● What is expected:
Images excluded, return every record exactly as it reads.

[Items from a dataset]
───

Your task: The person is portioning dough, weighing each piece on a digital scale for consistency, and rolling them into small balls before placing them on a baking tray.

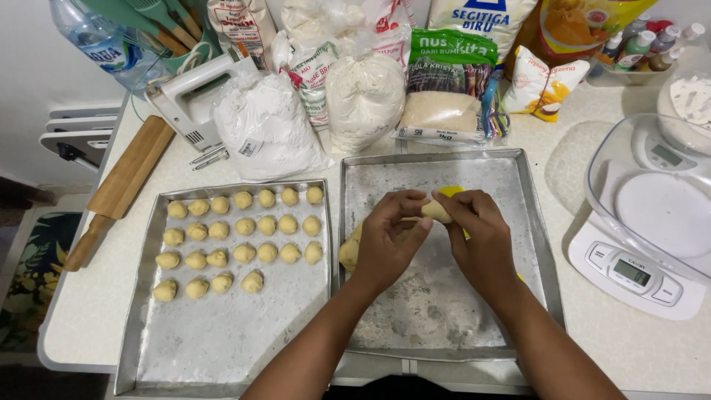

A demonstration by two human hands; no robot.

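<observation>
Over the right metal tray [518,178], my left hand [389,237] and my right hand [481,237] meet and pinch a small piece of pale dough [435,211] between their fingertips. A larger lump of dough [349,250] lies under my left hand on the floured tray. A yellow thing [449,192] shows just behind my right fingers, mostly hidden. The left metal tray [222,333] holds several rows of small dough balls [244,226] in its far half.
A wooden rolling pin [122,185] lies at the left of the counter. A hand mixer [196,92] and several bags of flour and sugar [363,96] stand at the back. A white kitchen scale [637,274] with a clear bowl [652,192] sits at the right.
</observation>
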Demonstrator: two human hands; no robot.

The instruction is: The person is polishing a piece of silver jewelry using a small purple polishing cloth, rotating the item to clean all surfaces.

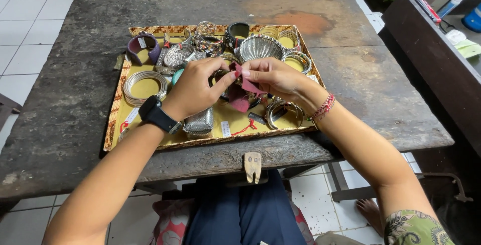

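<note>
Over a yellow-lined tray with a patterned rim (116, 105), resting on a weathered dark wooden bench (75, 104), both hands meet. The right hand (273, 78) pinches a dark red scrap of cloth (239, 93), and the left hand (193, 90) grips a small metal piece against it, mostly hidden by fingers. Silver bangles (144, 85) and a ribbed silver bowl-shaped cuff (259, 47) lie around them on the tray.

maroon cloth (244, 93), yellow tray (150, 88) with brown patterned rim, silver bangles (144, 87), black wristwatch (157, 115)
</note>
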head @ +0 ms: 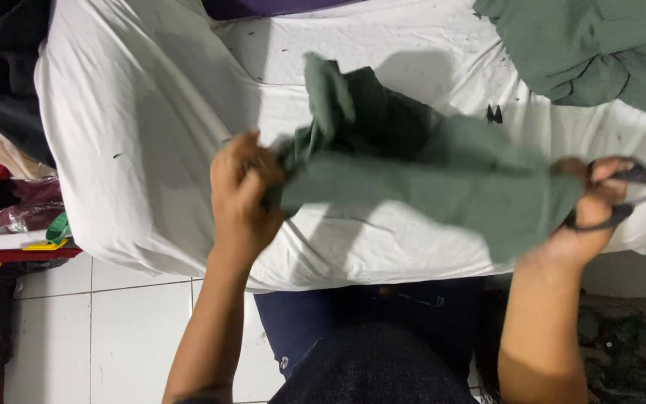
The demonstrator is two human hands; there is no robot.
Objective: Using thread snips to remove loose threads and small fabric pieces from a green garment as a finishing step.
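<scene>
Head view, inventory:

1. Green cloth [420,179]: soft knit-type fabric, stretched between both hands just above the near edge of the bed [136,112]. Upper part bunches into loose folds toward bed centre. Judged light, limp, no stiffness; sags wherever unsupported, not fragile, not slippery. Best hold: pinch at an edge or corner w/ fabric gathered, as both hands do now; a hold mid-panel would only let it droop.

2. Left hand [241,198]: grip closed tight around a gathered end of the cloth, fingers curled, fabric wadded inside the fist.

3. Right hand [592,213]: at the cloth's other end, near the bed's near right edge. Fingers through the loops of dark-handled scissors [629,191]; grip closed on the handles, and it seems to pinch the cloth edge too, tho contact is partly hidden. Blades blurred; can't tell if open.

4. Bed: white sheet, wrinkled, dotted w/ small dark specks and thread bits.

5. Second green fabric pile [600,52]: far right corner of bed, well apart from hands.

6. Purple item [263,7]: far edge, mostly cut off.

7. Heap of dark and red clothes [1,150]: beside the bed's left edge.

8. White tile floor [121,329]: below near edge; person's dark trousers [368,344] between forearms.
</scene>
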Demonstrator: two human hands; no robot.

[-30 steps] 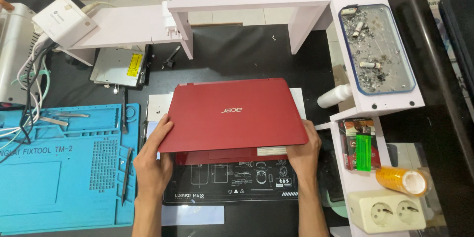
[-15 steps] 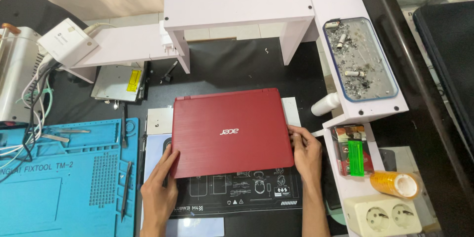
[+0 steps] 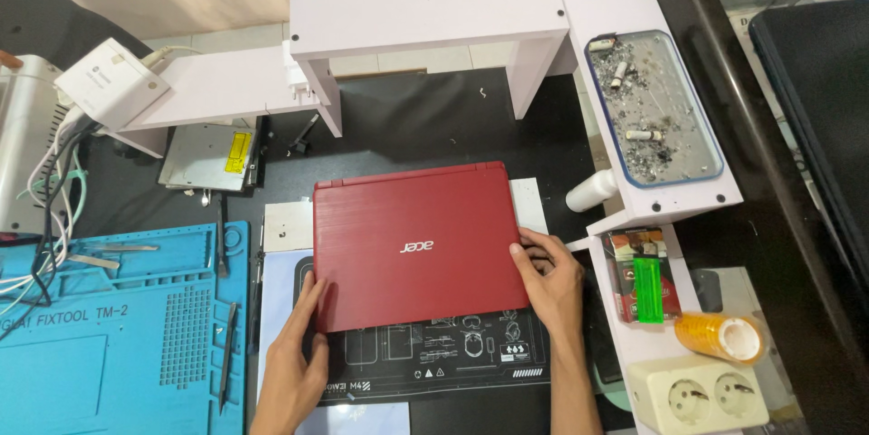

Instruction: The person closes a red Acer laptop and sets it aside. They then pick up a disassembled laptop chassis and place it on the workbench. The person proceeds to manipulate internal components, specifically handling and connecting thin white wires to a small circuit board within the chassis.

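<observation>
- The blue repair mat [image 3: 109, 326] lies at the far left of the desk [image 3: 434, 118], with tweezers [image 3: 109, 248] and thin tools on it, and a bundle of white cables [image 3: 45, 191] runs off beside it.
- The left hand [image 3: 294, 367] lies flat against the near-left corner of the red laptop [image 3: 416, 240], fingers spread along its edge and not curled round it; a second ago this hand held the left side higher up.
- The red laptop is closed, lid up, and lies flat on the black printed mat [image 3: 434, 358] in the middle of the desk, under the white shelf [image 3: 425, 9]. A second ago its front edge was lifted and tilted toward the person; now it rests level and squarer to the desk, so it looks set down and steadied for work.
- The right hand [image 3: 548, 286] presses the laptop's right edge, fingers open and laid on the lid corner, thumb along the side; there is no closed grip here either.
- Right of the hand, a side shelf carries a cigarette pack [image 3: 629, 263] with a green lighter [image 3: 647, 290], a roll of yellow tape [image 3: 720, 335] and a cream double socket [image 3: 697, 394].
- Above those, a tray of ash and cigarette butts [image 3: 652, 109] sits untouched, well apart from both hands.
</observation>
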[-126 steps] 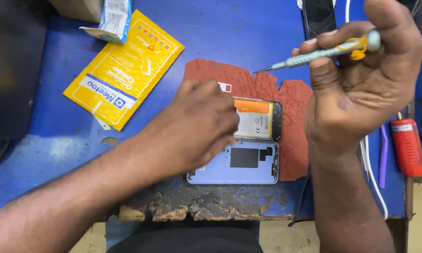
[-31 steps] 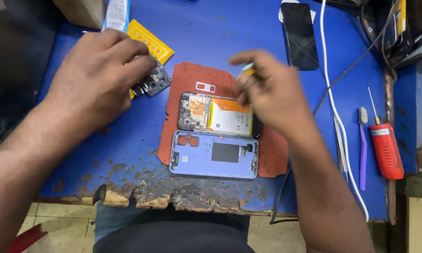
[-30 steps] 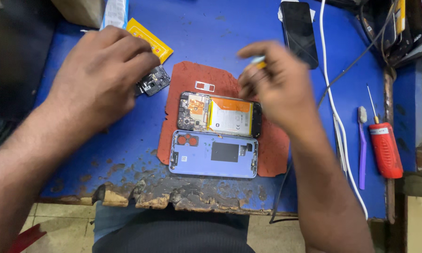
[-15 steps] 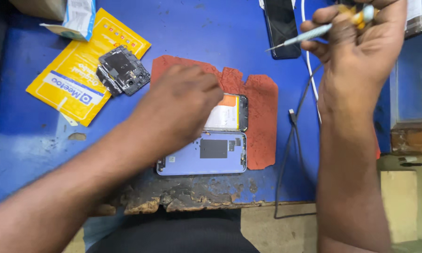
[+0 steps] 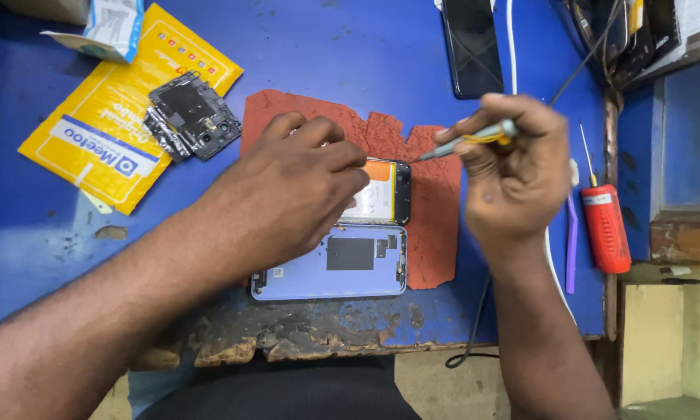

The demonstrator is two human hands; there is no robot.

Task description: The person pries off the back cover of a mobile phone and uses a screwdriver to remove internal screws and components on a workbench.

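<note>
An opened phone (image 5: 387, 193) with an orange and white battery lies on a red mat (image 5: 427, 233). My left hand (image 5: 295, 187) rests on top of it, fingers bent, covering most of its left part. Just below lies the lilac back cover (image 5: 342, 264), inner side up. My right hand (image 5: 513, 167) is shut on a small screwdriver (image 5: 466, 140) with a yellow and grey handle; its tip points left, close to the phone's upper right corner. A black inner cover piece (image 5: 190, 117) lies on a yellow packet (image 5: 93, 148) at the upper left.
A dark phone (image 5: 473, 43) lies face down at the top. A red-handled tool (image 5: 605, 222) and a purple pry tool (image 5: 571, 245) sit at the right with a white cable (image 5: 511, 39). The blue table's front edge (image 5: 303, 338) is chipped. A white box (image 5: 113, 27) sits top left.
My right hand has come down with the screwdriver from the upper right to the phone's corner. My left hand, which set the black piece on the yellow packet, stays on the phone.
</note>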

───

● Task result:
Your task: The person is portioning dough, weighing each piece on a digital scale for consistency, and rolling them into small balls before placing them on a baking tray.


A demonstration by two human hands; no robot.

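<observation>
Over the right metal tray [518,178], my left hand [389,237] and my right hand [481,237] meet and pinch a small piece of pale dough [435,211] between their fingertips. A larger lump of dough [349,250] lies under my left hand on the floured tray. A yellow thing [449,192] shows just behind my right fingers, mostly hidden. The left metal tray [222,333] holds several rows of small dough balls [244,226] in its far half.
A wooden rolling pin [122,185] lies at the left of the counter. A hand mixer [196,92] and several bags of flour and sugar [363,96] stand at the back. A white kitchen scale [637,274] with a clear bowl [652,192] sits at the right.
</observation>
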Demonstrator: two human hands; no robot.

The instruction is: The person is polishing a piece of silver jewelry using a small purple polishing cloth, rotating the item to clean all surfaces.


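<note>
Over a yellow-lined tray with a patterned rim (116, 105), resting on a weathered dark wooden bench (75, 104), both hands meet. The right hand (273, 78) pinches a dark red scrap of cloth (239, 93), and the left hand (193, 90) grips a small metal piece against it, mostly hidden by fingers. Silver bangles (144, 85) and a ribbed silver bowl-shaped cuff (259, 47) lie around them on the tray.

maroon cloth (244, 93), yellow tray (150, 88) with brown patterned rim, silver bangles (144, 87), black wristwatch (157, 115)
</note>
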head @ +0 ms: 
The demonstrator is two human hands; there is no robot.
Objective: Using thread snips to remove loose threads and small fabric pieces from a green garment as a finishing step.
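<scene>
Head view, inventory:

1. Green cloth [420,179]: soft knit-type fabric, stretched between both hands just above the near edge of the bed [136,112]. Upper part bunches into loose folds toward bed centre. Judged light, limp, no stiffness; sags wherever unsupported, not fragile, not slippery. Best hold: pinch at an edge or corner w/ fabric gathered, as both hands do now; a hold mid-panel would only let it droop.

2. Left hand [241,198]: grip closed tight around a gathered end of the cloth, fingers curled, fabric wadded inside the fist.

3. Right hand [592,213]: at the cloth's other end, near the bed's near right edge. Fingers through the loops of dark-handled scissors [629,191]; grip closed on the handles, and it seems to pinch the cloth edge too, tho contact is partly hidden. Blades blurred; can't tell if open.

4. Bed: white sheet, wrinkled, dotted w/ small dark specks and thread bits.

5. Second green fabric pile [600,52]: far right corner of bed, well apart from hands.

6. Purple item [263,7]: far edge, mostly cut off.

7. Heap of dark and red clothes [1,150]: beside the bed's left edge.

8. White tile floor [121,329]: below near edge; person's dark trousers [368,344] between forearms.
</scene>
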Demonstrator: two human hands; no robot.

[-30 steps] 
[-15 steps] 
[+0 steps] 

Instruction: The person closes a red Acer laptop and sets it aside. They then pick up a disassembled laptop chassis and place it on the workbench. The person proceeds to manipulate internal components, specifically handling and connecting thin white wires to a small circuit board within the chassis.

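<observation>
- The blue repair mat [image 3: 109, 326] lies at the far left of the desk [image 3: 434, 118], with tweezers [image 3: 109, 248] and thin tools on it, and a bundle of white cables [image 3: 45, 191] runs off beside it.
- The left hand [image 3: 294, 367] lies flat against the near-left corner of the red laptop [image 3: 416, 240], fingers spread along its edge and not curled round it; a second ago this hand held the left side higher up.
- The red laptop is closed, lid up, and lies flat on the black printed mat [image 3: 434, 358] in the middle of the desk, under the white shelf [image 3: 425, 9]. A second ago its front edge was lifted and tilted toward the person; now it rests level and squarer to the desk, so it looks set down and steadied for work.
- The right hand [image 3: 548, 286] presses the laptop's right edge, fingers open and laid on the lid corner, thumb along the side; there is no closed grip here either.
- Right of the hand, a side shelf carries a cigarette pack [image 3: 629, 263] with a green lighter [image 3: 647, 290], a roll of yellow tape [image 3: 720, 335] and a cream double socket [image 3: 697, 394].
- Above those, a tray of ash and cigarette butts [image 3: 652, 109] sits untouched, well apart from both hands.
</observation>
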[-126 steps] 
[-31 steps] 
[-30 steps] 
[-15 steps] 
[+0 steps] 

The demonstrator is two human hands; there is no robot.

Task description: The person pries off the back cover of a mobile phone and uses a screwdriver to remove internal screws and components on a workbench.

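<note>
An opened phone (image 5: 387, 193) with an orange and white battery lies on a red mat (image 5: 427, 233). My left hand (image 5: 295, 187) rests on top of it, fingers bent, covering most of its left part. Just below lies the lilac back cover (image 5: 342, 264), inner side up. My right hand (image 5: 513, 167) is shut on a small screwdriver (image 5: 466, 140) with a yellow and grey handle; its tip points left, close to the phone's upper right corner. A black inner cover piece (image 5: 190, 117) lies on a yellow packet (image 5: 93, 148) at the upper left.
A dark phone (image 5: 473, 43) lies face down at the top. A red-handled tool (image 5: 605, 222) and a purple pry tool (image 5: 571, 245) sit at the right with a white cable (image 5: 511, 39). The blue table's front edge (image 5: 303, 338) is chipped. A white box (image 5: 113, 27) sits top left.
My right hand has come down with the screwdriver from the upper right to the phone's corner. My left hand, which set the black piece on the yellow packet, stays on the phone.
</note>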

No further output remains.